Federal immigration policy has created barriers for some immigrants to get tested and treated for coronavirus, a rule which Santa Clara County officials have decried as dangerous to the public.
The “public charge” rule penalizes immigrants who are enrolled — or likely to enroll — in federally funded public assistance programs like Medicaid, reducing their chances of obtaining green cards and visas in the United States.
“(The coronavirus crisis) just highlights how foolish that rule is and how dangerous that rule is because people should have no questions, people should have no fear about accessing critical county services in this time of crisis, and that access has to be paramount,” Santa Clara County Counsel James Williams said.
The United States Citizenship and Immigration Services (USCIS) announced March 13 that immigrants who receive treatment for the coronavirus are exempt from the public charge, even if these services are provided by Medicaid.
“To address the possibility that some aliens impacted by COVID-19 may be hesitant to seek necessary medical treatment or preventive services,” the agency wrote in a statement. “USCIS will neither consider testing, treatment, nor preventative care (including vaccines, if a vaccine becomes available) related to COVID-19 as part of a public charge inadmissibility determination.”
Immigrants who rely on benefits like food stamps, subsidized housing and government supplemental income during the coronavirus outbreak can provide “an explanation and relevant supporting documentation” for USCIS to consider in its public charge test, according to the agency.
Following the agency’s announcement, San Jose’s Office of Immigrant Affairs issued a statement to encourage anyone with symptoms of coronavirus, regardless of immigration status, to seek medical care, assuring immigrants that they will not be penalized under the public charge rule.
The public charge rule has cast a long shadow over the immigrant community since the Trump administration expanded the rule last year to include CalFresh, Section 8 voucher housing assistance and Medicaid, barring some exceptions. Fearful of the consequences of the rule, some immigrants have opted-out of government programs.
“I field calls all the time for folks who are trying to make that decision (to disenroll), and often it’s not a question of whether they should, but when they should,” California Immigrant Policy Center deputy director of programs Almas Sayeed said.
Former acting director of USCIS Ken Cuccinelli previously said the policy ensures that immigrants can “stand on their two feet,” reinforcing the American ideal of “self-sufficiency.”
But the rule has stoked fear even among immigrants who are exempt, like asylees and refugees.
“There has been a lot of fear in the community about it, a lot of miseducation and the chilling effect of the rule’s possibilities even before it became effective,” said Asian Law Alliance staff attorney Nghi Huynh. “It has chilled a lot of people from accessing public benefits services including health care.”
Williams, the county counsel, advises uninsured immigrants to seek medical care at county clinics and hospitals if they have symptoms of coronavirus. He assures that the county “serves everybody regardless of status.”
Santa Clara and San Francisco counties sued the Trump administration over the policy in August. A district judge halted it with a nationwide injunction in October, but in January, the Supreme Court lifted the injunction, allowing officials to implement it beginning Feb. 24.
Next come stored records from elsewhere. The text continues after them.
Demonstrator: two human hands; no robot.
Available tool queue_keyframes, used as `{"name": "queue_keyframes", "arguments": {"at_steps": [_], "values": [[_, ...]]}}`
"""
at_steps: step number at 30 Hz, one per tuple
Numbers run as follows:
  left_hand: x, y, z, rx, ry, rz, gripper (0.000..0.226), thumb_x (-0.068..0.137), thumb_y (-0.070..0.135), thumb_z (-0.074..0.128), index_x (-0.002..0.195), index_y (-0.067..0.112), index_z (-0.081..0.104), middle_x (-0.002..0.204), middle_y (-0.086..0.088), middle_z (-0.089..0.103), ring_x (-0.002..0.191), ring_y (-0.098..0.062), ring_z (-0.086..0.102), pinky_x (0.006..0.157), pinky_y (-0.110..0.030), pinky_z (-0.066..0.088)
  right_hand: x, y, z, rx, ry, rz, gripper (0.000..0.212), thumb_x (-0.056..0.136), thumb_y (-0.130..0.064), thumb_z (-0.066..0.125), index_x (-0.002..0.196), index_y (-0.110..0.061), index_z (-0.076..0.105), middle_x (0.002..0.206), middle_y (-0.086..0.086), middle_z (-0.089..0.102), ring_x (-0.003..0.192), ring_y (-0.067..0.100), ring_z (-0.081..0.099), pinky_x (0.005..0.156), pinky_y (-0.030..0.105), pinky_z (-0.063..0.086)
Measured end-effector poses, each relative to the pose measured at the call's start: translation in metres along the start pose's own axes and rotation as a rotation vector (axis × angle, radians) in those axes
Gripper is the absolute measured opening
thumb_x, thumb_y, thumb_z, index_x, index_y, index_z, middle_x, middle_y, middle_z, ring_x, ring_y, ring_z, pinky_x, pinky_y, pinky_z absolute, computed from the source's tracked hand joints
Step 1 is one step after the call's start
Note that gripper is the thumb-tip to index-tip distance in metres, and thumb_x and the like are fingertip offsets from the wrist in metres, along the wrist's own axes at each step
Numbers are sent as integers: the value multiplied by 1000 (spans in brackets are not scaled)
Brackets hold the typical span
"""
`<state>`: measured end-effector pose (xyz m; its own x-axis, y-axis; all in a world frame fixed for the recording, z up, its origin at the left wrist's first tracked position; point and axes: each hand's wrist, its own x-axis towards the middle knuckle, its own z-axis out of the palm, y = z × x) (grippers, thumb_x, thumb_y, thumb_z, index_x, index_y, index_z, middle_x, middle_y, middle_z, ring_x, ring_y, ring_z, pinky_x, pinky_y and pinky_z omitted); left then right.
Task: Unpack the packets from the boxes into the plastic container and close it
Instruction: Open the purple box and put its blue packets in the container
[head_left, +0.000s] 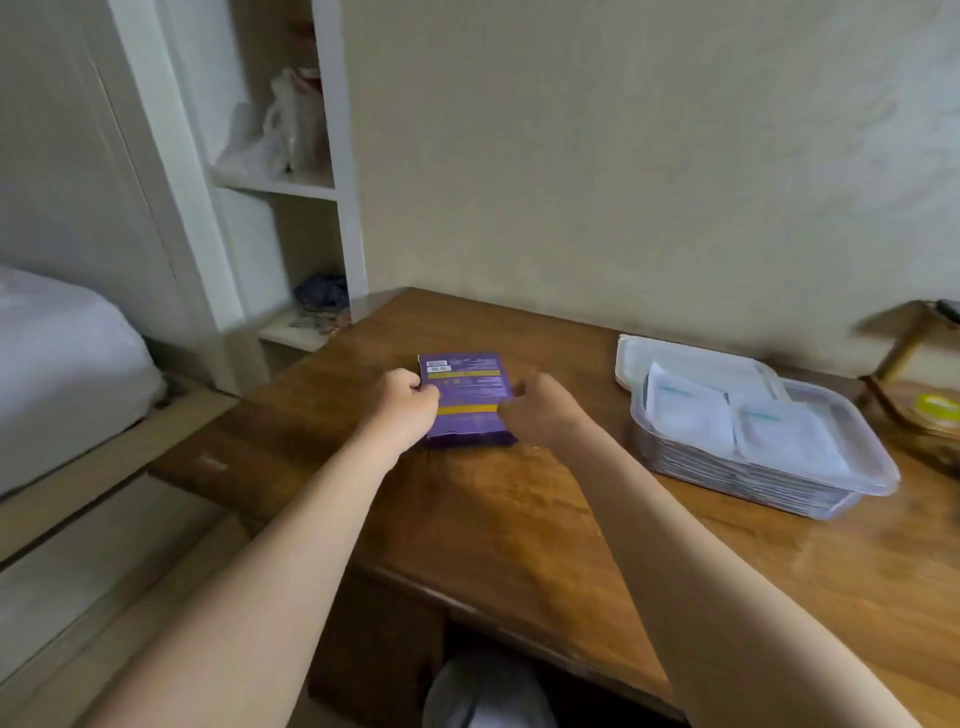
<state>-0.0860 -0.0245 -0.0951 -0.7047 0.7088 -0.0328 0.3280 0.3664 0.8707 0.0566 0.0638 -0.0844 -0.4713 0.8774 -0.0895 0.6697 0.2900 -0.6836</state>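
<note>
presently the purple box (466, 400) lies flat near the desk's (519, 519) far left corner, left hand (402, 405) and right hand (537, 410) each curled round a side edge. judged light, thin card, liable to crush; best held by its edges. near the right edge, the plastic container (862, 467) holds white packets (691, 415), lid (639, 358) behind.

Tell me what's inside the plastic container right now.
White packets fill the plastic container up to its rim, stacked in layers. Only the top ones show fully; lower layers appear as edges through the clear wall.
</note>
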Motion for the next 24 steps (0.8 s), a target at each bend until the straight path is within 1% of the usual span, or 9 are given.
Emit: {"name": "queue_keyframes", "arguments": {"at_steps": [2, 4, 7, 10, 12, 15, 18, 19, 24], "values": [[8, -11, 2, -66, -26, -64, 29, 95, 22, 56, 66, 20, 52, 75, -2, 62, 70, -23, 58, 71, -34, 48, 4, 3, 6, 13, 35, 56, 5, 89, -18, 55, 91, -15, 59, 80, -2, 61, 71, 13, 57, 52, 25, 38], [18, -18, 6, -140, -57, -106, 17, 87, 25, 56, 71, 18, 59, 74, -7, 66, 72, -34, 64, 69, -35, 50, 8, 4, 8, 24, 59, 97, 5, 90, -18, 54, 86, -14, 56, 79, -2, 58, 67, 10, 52, 51, 25, 36], [24, -12, 7, -269, -104, -187, 12, 93, 20, 60, 86, 12, 66, 88, -9, 76, 86, -29, 74, 86, -44, 61, 16, 4, 10, 91, 16, 191, 10, 94, -18, 55, 85, -12, 55, 78, 1, 58, 67, 14, 55, 59, 26, 47], [28, -2, 4, -378, -144, -284, 5, 99, 12, 62, 103, 12, 61, 96, -8, 74, 86, -21, 72, 84, -42, 60, 21, 7, 11, 237, 38, 260, 12, 96, -12, 52, 101, -5, 59, 90, 7, 56, 75, 21, 56, 80, 36, 56], [34, -3, 5, -448, -160, -352, 25, 97, 12, 67, 117, 13, 52, 104, -11, 72, 90, -24, 72, 80, -42, 60, 21, 10, 8, 344, 41, 291, 30, 96, -9, 50, 123, 0, 58, 99, 10, 51, 87, 25, 53, 85, 40, 54], [32, 1, 8, -527, -219, -402, 36, 94, 12, 72, 121, 14, 49, 105, -11, 71, 87, -23, 72, 71, -38, 59, 20, 12, 1, 514, 62, 356, 33, 95, -8, 53, 127, -1, 56, 105, 11, 52, 92, 25, 54, 77, 38, 55], [24, 12, 16, -651, -366, -429, 31, 94, 12, 72, 121, 12, 58, 109, -16, 71, 87, -27, 73, 61, -38, 60, 17, 3, -12, 659, -10, 445, 2, 98, -8, 54, 98, -7, 56, 102, 14, 59, 86, 26, 62, 72, 38, 59], [22, 17, 20, -697, -403, -427, 28, 95, 11, 71, 120, 12, 59, 110, -17, 72, 89, -29, 74, 61, -39, 62, 17, 2, -17, 680, -30, 442, 5, 100, -8, 52, 96, -7, 54, 98, 14, 60, 84, 26, 63, 70, 38, 59], [12, 48, 40, -871, -487, -312, 25, 95, 7, 67, 120, 9, 63, 109, -17, 77, 92, -30, 78, 60, -36, 64, 22, 12, -50, 672, 137, 282, 20, 99, -22, 56, 114, -8, 56, 97, 12, 70, 79, 24, 70, 53, 31, 58]]}}
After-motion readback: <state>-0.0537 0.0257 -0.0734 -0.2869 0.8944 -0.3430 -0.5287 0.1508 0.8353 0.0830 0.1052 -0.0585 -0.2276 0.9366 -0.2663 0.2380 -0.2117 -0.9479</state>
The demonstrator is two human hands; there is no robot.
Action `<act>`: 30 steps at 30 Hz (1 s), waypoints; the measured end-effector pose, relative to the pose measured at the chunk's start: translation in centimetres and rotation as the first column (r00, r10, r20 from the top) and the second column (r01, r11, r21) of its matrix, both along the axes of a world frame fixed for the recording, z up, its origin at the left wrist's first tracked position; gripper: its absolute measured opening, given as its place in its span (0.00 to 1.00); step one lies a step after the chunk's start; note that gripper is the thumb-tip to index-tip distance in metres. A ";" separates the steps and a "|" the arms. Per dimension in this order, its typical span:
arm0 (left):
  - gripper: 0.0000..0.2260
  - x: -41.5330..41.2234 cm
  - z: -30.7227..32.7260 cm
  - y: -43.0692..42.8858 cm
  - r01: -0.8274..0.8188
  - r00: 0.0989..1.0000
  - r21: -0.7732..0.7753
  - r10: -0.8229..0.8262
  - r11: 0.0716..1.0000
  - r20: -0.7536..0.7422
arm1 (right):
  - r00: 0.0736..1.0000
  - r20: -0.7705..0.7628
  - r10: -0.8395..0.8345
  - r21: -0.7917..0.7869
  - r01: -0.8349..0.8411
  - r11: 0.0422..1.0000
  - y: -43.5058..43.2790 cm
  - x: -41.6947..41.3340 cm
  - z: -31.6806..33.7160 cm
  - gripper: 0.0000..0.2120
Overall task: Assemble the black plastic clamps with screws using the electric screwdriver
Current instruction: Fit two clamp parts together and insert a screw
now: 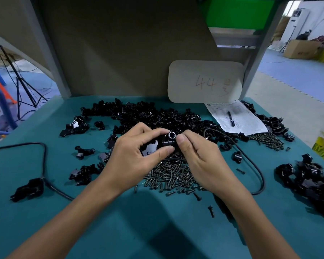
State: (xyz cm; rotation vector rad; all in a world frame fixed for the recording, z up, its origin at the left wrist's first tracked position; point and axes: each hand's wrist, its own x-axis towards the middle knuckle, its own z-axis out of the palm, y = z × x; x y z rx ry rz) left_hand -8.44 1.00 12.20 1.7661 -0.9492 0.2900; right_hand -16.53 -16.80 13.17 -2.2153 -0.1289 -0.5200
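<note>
Grip check: left hand [137, 152] curled round body of black clamp [163, 142], right hand [200, 157] pinching its ring end, both just above screw pile [172, 174] on teal table [45, 221]. Likely best: seat halves flush, holes aligned, left grip firm, before picking a screw.

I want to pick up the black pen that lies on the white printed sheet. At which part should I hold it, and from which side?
Pinch the black pen at mid-barrel, coming down from above. It lies flat on the white printed sheet, its length running roughly away from the person, so thumb and finger should close on its left and right sides.
</note>
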 end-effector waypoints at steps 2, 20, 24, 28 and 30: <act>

In the wake of the coronavirus outbreak, California Attorney General Xavier Becerra joined 17 attorneys general across the nation demanding the Trump administration halt the policy, calling it “irresponsible and reckless” during this public health crisis. California Democrat U.S. Rep. Norma Torres led 42 lawmakers in urging the Trump administration to suspend the rule.
Though the Trump administration did not rescind the rule, Torres nonetheless said the federal officials’ latest announcement is a positive step.
“What that signals to me is they know that the public charge rule is a potential health hazard in our community,” Torres told San José Spotlight. “Right now, all of us are working very very hard to save American lives, and the public charge rule stands in the way of that by preventing people … from getting the health care that they need. That is the priority: To stop the spread of this virus.”